NIGMS proud of support for chemistry

Dr. Jeremy Berg, Director of NIH's National Institute for General Medical Sciences, is well known across the academic science blogosphere for engaging with his stakeholders. Dr. Berg comments on blog posts, returns researcher e-mail messages, and is an all-around role model when it comes to serving his grantees (Disclosure: I hold a NIGMS award but am on record as feeling this way about Dr. Berg even before I received my current grant). So, it's not surprising that his other NIGMS leaders also reach out in their respective areas. Today, my attention was just brought to this February 9th post by Dr.

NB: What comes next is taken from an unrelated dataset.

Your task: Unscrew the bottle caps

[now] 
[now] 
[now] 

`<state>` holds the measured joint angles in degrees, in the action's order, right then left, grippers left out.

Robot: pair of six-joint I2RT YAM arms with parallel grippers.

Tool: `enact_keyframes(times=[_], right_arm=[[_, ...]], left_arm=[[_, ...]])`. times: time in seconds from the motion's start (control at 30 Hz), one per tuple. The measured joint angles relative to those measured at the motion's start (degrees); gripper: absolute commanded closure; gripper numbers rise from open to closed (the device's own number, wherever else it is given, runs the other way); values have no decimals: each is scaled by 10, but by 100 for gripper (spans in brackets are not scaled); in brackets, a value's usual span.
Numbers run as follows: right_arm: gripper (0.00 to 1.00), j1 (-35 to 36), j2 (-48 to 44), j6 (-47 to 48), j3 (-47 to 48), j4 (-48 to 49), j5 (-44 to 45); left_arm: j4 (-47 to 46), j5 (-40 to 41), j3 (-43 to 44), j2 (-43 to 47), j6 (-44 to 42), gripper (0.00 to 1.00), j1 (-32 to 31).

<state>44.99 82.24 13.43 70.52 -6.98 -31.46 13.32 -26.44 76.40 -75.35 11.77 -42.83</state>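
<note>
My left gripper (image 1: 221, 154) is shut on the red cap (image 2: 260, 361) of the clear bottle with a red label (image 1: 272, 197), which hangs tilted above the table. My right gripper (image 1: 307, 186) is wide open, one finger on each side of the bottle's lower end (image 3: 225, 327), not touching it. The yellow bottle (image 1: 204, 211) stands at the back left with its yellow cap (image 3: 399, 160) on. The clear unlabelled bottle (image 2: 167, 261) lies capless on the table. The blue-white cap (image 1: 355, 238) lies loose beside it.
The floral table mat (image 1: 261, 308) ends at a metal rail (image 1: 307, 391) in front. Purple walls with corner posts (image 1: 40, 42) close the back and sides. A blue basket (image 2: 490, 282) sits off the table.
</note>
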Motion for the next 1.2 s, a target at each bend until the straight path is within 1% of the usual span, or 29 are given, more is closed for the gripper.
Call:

Mike Rogers, Director of the NIGMS Division for Pharmacology, Physiology, and Biological Chemistry, at the NIGMS Feedback Loop blog. There, Dr. Rogers acknowledges the International Year of Chemistry but citing the long record of NIGMS in supporting chemistry research:
The launch of the International Year of Chemistry 2011 is a good opportunity to reflect on the NIGMS role in supporting research in this central field of science. NIGMS is the leading institute at NIH in funding chemical research, supporting a range of studies focusing on such areas as the development of synthetic methodologies for new drug discovery and synthesis; the role of metals in biological systems; and the discovery of new analytical techniques for the detection, identification and quantification of human metabolites. In fact, just about every branch of chemistry has a connection to the study of human health [boldface mine - DK].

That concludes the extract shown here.